In a press conference yesterday, Royal Canadian Mounted Police Assistant Commissioner Joe Oliver told journalists that current mobile and online communication technologies have allowed criminal groups and individuals to operate in near anonymity and cover up their activities.
“Canada’s law and policing capabilities must keep pace with the evolution of technology,” he said.
“My jaw dropped when I read about,” David Christopher, spokesperson for OpenMedia, a group that advocates against online surveillance. He called the CACP’s actions “overreaching.”
Christopher expressed doubt that the federal government would consider the adopting the association’s proposal. “I would be amazed if the government takes this idea and runs with it.”
“What the police chiefs were calling for is disproportionate, even unconstitutional,” Christopher said. “So much of our lives, both professionally and privately, are now contained in our smartphones, iPads, and other devices. The vast majority of that data would have no relevance to what police may be investigating and yet they are asking access to it.”
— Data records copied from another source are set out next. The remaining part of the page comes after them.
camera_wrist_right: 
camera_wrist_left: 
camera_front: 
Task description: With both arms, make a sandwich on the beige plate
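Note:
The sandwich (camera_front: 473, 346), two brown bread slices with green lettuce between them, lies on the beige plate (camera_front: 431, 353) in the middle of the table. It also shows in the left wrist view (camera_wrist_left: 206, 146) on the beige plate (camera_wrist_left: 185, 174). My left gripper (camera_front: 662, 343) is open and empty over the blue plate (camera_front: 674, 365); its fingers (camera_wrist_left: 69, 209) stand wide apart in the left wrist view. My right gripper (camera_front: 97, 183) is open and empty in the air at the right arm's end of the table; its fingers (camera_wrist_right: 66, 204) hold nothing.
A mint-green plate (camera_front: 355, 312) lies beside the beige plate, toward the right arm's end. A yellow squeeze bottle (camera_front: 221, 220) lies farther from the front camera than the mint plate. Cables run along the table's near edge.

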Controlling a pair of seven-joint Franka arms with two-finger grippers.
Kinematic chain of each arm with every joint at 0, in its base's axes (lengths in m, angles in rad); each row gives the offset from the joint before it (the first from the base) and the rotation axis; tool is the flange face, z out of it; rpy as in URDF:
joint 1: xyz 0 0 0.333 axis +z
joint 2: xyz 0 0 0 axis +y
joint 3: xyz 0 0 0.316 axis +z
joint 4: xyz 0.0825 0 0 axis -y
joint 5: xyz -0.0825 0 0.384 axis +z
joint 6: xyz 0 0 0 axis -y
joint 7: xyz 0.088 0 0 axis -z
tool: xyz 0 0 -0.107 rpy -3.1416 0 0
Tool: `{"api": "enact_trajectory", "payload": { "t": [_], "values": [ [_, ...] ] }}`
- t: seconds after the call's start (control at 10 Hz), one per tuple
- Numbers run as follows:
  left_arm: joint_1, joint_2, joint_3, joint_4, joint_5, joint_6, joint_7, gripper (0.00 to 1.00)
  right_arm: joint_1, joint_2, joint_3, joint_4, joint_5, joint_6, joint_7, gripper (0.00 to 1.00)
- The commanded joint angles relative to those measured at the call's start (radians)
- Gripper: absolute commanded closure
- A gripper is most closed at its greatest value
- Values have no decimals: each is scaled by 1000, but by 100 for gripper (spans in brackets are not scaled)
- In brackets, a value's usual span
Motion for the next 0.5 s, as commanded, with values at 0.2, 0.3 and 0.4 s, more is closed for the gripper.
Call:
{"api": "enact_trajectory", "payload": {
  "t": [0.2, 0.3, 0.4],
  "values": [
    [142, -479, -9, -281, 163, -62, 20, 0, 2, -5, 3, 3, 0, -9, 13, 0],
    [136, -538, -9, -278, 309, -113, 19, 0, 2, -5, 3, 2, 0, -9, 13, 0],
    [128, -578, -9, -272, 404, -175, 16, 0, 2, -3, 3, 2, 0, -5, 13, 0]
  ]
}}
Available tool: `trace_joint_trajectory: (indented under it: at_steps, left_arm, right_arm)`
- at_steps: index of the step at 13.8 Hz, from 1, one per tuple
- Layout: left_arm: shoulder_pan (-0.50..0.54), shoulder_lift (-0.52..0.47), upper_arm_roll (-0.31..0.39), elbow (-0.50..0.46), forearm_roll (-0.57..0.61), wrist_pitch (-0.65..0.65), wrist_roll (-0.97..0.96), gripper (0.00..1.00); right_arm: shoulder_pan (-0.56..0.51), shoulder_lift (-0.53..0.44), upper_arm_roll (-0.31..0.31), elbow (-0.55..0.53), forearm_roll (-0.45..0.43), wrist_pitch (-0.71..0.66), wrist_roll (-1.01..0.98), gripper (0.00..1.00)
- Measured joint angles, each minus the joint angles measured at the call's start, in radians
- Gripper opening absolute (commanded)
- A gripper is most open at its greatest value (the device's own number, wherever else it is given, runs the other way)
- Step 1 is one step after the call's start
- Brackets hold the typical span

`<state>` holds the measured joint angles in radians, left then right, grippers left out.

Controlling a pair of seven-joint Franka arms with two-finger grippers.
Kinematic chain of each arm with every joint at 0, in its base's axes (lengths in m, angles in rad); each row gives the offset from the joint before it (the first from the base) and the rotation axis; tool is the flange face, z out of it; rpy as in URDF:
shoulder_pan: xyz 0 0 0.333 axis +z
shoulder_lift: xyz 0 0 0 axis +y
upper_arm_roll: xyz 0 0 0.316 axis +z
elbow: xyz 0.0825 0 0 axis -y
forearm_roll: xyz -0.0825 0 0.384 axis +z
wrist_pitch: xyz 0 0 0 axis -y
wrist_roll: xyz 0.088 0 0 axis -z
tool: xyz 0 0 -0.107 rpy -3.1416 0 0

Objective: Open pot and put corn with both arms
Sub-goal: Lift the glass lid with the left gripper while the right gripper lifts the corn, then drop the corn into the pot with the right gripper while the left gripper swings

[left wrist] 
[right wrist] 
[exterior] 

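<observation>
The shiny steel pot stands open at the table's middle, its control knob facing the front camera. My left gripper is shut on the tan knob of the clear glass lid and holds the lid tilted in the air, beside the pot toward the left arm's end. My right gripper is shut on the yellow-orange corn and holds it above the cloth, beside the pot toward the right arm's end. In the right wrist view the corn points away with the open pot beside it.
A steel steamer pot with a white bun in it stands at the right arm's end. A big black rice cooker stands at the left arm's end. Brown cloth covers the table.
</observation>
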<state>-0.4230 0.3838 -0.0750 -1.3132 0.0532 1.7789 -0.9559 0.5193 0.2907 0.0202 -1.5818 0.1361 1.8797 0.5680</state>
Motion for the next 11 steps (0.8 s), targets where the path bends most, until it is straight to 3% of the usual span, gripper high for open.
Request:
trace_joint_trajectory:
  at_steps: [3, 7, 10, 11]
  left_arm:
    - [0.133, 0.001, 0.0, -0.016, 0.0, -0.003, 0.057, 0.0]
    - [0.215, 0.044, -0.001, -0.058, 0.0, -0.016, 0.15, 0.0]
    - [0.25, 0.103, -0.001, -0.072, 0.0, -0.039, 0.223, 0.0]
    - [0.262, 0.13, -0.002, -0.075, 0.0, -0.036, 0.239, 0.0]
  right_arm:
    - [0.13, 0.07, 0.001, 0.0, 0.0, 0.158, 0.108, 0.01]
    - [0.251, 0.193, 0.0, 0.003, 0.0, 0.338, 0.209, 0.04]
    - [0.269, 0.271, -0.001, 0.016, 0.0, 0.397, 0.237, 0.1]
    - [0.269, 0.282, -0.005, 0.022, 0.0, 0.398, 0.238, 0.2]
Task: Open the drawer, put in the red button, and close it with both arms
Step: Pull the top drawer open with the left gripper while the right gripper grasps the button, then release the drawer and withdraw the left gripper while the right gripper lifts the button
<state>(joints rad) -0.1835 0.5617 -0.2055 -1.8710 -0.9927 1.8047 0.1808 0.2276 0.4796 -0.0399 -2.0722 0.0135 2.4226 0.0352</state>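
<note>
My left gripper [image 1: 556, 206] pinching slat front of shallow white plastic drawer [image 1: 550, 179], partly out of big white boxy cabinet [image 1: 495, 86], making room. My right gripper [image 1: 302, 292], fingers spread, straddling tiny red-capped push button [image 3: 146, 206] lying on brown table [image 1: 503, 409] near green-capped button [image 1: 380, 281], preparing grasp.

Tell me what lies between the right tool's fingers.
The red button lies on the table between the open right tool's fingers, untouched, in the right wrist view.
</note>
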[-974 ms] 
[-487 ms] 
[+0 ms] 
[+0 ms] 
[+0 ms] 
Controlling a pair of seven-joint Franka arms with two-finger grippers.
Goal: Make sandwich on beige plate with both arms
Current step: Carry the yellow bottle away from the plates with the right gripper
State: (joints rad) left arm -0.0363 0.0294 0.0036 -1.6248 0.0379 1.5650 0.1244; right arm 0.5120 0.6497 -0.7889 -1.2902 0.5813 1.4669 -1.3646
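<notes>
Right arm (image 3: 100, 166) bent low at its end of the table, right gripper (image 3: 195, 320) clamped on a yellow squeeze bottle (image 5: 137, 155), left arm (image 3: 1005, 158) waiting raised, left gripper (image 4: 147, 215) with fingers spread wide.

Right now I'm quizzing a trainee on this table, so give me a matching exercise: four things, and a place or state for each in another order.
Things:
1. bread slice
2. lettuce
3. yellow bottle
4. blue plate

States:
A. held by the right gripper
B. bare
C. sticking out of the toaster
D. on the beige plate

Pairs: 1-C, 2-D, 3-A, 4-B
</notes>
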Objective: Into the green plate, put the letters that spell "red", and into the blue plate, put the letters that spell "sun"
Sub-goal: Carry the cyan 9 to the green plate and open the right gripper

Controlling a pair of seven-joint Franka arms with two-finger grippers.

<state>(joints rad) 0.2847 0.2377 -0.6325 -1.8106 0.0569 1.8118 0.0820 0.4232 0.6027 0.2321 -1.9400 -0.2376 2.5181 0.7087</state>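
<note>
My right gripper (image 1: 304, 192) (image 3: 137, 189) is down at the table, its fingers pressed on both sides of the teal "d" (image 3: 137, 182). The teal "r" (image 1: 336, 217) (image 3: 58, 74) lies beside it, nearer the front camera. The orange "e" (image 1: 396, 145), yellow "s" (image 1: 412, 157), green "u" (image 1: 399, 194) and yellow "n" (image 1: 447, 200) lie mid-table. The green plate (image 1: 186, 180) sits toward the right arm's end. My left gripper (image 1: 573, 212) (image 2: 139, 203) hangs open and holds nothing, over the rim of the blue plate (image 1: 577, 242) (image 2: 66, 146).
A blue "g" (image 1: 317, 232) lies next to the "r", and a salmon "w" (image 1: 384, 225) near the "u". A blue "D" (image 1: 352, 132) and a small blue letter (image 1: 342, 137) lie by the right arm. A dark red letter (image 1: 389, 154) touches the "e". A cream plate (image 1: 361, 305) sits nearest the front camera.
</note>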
Fraser said the issue is related to the United States’ Federal Bureau of Investigation’s (FBI) tiff with Apple over the bureau’s request for a “backdoor” to the tech company’s iPhone.
Early this year, there was a storm of debates over the first-of-its-kind ruling by U.S. Judge Sheri Pym which instructed Apple to assist law enforcement authorities to decrypt the iPhone belonging to Syed Farook. Farook and his wife Tashfeen Malik killed 14 of Farook’s co-workers during a December 2015 holiday luncheon. The massacre has been called the deadliest terrorist attack on U.S. soil since the 2001 attack on the World Trade Centre and the Pentagon.
While law enforcement agencies argued for better access to encrypted data, many technology leaders and privacy advocates countered that creating a backdoor access to peoples’ devices would not increase public safety but rather erode individual privacy rights.
Fraser said it’s very unlikely for something like that to happen in Canada. For one thing, it would be practically difficult to enforce because most mobile device makers are not based in Canada. This means that Canadian courts would have no jurisdiction over the majority of device manufacturers – except perhaps for BlackBerry.
Meanwhile, Federal Minister of Public Safety and Emergency Preparedness Ralph Goodale said the federal review of cybersecurity will provide the opportunity the look into the proposal of the police chiefs.
He said while Canadians value their privacy, they also want to law enforcement authorities to have the necessary tools to investigate a crime.